**PROBLEM:**
One figure is the expected answer: how many lines in the listing contain "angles".

**GIVEN MATERIAL:**

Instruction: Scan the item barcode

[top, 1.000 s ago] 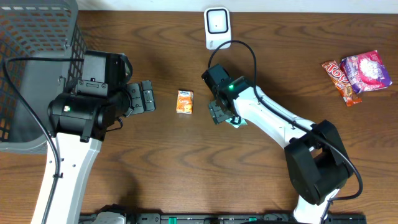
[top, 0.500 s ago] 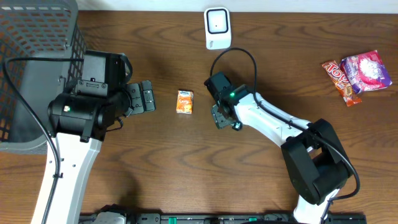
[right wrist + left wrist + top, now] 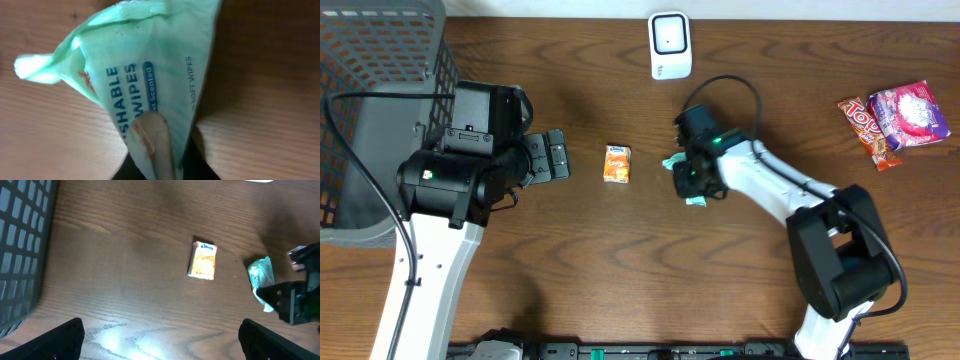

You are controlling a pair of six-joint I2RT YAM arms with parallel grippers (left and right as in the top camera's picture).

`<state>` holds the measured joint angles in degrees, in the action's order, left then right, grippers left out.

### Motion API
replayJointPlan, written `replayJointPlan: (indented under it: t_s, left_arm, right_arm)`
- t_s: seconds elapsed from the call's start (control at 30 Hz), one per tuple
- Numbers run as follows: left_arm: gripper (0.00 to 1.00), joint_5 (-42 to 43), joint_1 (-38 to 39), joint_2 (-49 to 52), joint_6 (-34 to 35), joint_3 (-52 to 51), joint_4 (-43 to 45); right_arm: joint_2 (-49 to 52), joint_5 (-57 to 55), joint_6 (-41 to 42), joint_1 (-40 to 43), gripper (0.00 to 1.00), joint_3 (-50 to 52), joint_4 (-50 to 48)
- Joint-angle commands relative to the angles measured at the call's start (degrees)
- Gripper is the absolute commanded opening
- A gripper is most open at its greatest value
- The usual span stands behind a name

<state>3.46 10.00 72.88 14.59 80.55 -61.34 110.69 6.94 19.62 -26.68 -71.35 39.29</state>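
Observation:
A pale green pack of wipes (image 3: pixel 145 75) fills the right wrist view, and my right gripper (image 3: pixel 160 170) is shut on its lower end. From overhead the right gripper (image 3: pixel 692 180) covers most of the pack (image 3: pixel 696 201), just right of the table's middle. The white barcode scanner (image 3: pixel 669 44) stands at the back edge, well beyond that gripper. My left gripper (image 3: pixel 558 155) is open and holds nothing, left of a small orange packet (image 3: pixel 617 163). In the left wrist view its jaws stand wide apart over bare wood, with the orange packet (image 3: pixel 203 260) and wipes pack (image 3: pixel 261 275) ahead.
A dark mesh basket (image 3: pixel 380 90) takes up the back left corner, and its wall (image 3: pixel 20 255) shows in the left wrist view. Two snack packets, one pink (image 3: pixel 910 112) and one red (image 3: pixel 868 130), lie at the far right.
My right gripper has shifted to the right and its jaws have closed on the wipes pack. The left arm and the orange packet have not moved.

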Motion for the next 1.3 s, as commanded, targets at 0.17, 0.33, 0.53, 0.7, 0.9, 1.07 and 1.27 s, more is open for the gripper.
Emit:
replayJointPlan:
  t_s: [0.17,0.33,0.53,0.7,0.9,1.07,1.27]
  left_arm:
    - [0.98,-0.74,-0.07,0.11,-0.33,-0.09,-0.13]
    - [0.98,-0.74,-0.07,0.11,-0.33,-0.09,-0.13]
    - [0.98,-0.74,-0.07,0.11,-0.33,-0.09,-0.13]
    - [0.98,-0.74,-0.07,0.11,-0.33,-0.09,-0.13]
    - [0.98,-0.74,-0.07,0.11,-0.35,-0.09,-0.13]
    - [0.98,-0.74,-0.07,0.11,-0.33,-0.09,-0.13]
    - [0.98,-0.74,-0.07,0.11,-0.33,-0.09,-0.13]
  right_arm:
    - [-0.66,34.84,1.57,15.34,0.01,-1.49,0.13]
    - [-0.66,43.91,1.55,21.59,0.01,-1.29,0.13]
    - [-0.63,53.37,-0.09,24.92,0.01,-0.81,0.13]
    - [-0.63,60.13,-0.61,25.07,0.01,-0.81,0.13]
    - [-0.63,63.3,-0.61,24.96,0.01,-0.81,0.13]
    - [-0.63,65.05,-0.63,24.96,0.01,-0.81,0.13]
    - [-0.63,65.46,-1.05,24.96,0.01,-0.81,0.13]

**YOUR SOLUTION:**
2